A, B Phylogenomic trees constructed by IQ-TREE v1.6.5 using the core SNPs identified with kSNP3 for the population associated with the coral individual collected at Wong Wan Chau and the other associated with the coral individual at Ngo Mei Chau. Strains isolated from different coral compartments are highlighted with different colors. Solid circles at the nodes indicate that the ultrafast bootstrap support value of the branch is ≥80%. The scale bar indicates the number of SNPs per variable site. C, D The frequency distribution of the number of migrations required to produce each of the 100,000 permuted trees in the two subpopulations. The blue arrow denotes the inferred number of migrations based on the real data (color figure online).

Concluding remarks

Stony corals contain three major compartments: mucus, tissue, and skeleton. They represent neighboring but physicochemically distinct habitats for microbes and thus are excellent models to investigate key mechanisms of microbial evolution such as natural selection and dispersal limitation. Of the two Rhodobacteraceae populations examined here, the Ruegeria population, while represented by only 20 isolates, contains a substantial amount of genetic variation and has already diverged into two distinct species primarily colonizing the coral mucus and skeleton respectively. While the mucus clade (clade-M) acquired novel genes to make use of methylamines and other coral osmolytes, the skeleton clade (clade-S) exclusively maintained a few metabolic traits of vital importance to survive in skeletons, such as potential oxidation of inorganic sulfur through sox, swimming motility, and potential urea utilization to facilitate skeleton calcification. Although some traits may have diversified before their colonization of the coral host, the differentiation in motility and in the utilization of abundant coral osmolytes is evidence that skeleton and mucus environments impose distinct selective pressures that shape the divergent evolution of the Ruegeria population. In contrast, the unassigned Rhodobacteraceae population sampled much more isolates (n = 214) than the Ruegeria population, but it carries only a few dozen SNP sites across the whole genomes. This extreme genetic monomorphism enabled the use of a statistical phylogenetic approach to conclude that the coral compartments act as a physical barrier of bacterial gene flow, suggesting that neutral divergence between populations from different compartments is an important force of bacterial evolution in coral habitats. While this neutral mechanism is revealed through the analysis of the unassigned Rhodobacteraceae population, it may be a prevalent mechanism and may in part account for some of the genetic differences found between clade-M and clade-S that does not result from historical events (e.g., some differences traced back to the time when the two clades diverged in non-coral environments) or that cannot be ascribed to adaptation to distinct physicochemical conditions in mucus and skeleton.

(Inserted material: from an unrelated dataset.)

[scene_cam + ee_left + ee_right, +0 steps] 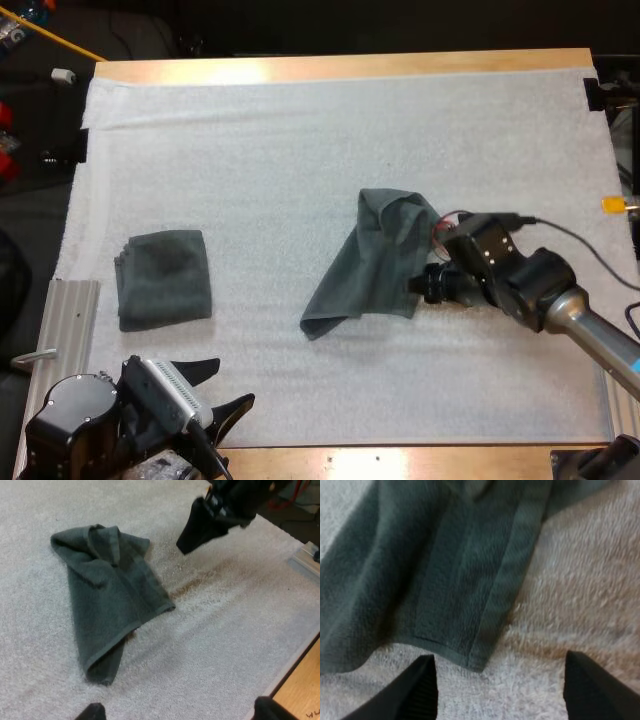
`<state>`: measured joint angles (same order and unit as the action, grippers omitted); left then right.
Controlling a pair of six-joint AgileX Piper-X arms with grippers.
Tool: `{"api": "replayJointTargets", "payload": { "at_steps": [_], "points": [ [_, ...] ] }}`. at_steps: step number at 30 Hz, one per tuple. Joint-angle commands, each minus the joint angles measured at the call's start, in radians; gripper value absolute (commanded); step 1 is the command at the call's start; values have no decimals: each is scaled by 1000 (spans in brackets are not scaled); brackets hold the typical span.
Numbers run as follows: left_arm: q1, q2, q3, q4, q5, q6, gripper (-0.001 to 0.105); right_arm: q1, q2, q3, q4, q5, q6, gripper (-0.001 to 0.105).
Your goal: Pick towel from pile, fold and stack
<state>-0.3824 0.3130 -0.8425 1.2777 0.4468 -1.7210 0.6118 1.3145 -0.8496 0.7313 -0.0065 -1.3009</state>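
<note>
In the high view a crumpled towel (370,260) lies right of the frame's centre on the white mat (300,130), which covers the wooden table (350,66). A folded towel (165,278) rests at the left, well apart from it. The right gripper (425,285) is low at the crumpled towel's right edge. The left gripper (232,383) sits at the lower left with its fingers spread, off both towels. From the left wrist, the left gripper (180,712) stands wide over bare mat (225,630). The crumpled towel (110,595) lies beyond it, with the right gripper (207,522) near the towel's far edge. From the right wrist, the right gripper (500,690) is wide, its fingers (417,690) clear of the crumpled towel (435,565), whose hemmed edge lies just ahead of them on the mat (580,595).
</note>
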Motion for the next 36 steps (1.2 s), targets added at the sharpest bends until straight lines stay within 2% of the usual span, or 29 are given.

While we have been trying to emphasize the benefit of using coral as a natural laboratory to study mechanisms of bacterial evolution, the knowledge gained through our analyses may in turn help improve our understanding of the coral host. For example, clade-M members exclusively contain the protocatechuate pathway (Table S4) for degradation of aromatic compounds, a common type of pollutants in Hong Kong as one of the busiest seaports in the world, suggesting that the clade-M members may help remove some potentially toxic aromatics trapped in the coral mucus (Supplementary Text 2.4). Clade-S members possess the genetic potential to acquire and decompose urea, which might confer benefits to the coral host by promoting calcification of the skeleton when the environment acidifies. These predictions, if confirmed, would be the building blocks to further understand the whole nature of the bacteria-coral association and would help to improve our strategies in coral conservation by more carefully considering the role of bacteria in maintaining the health of coral holobiont.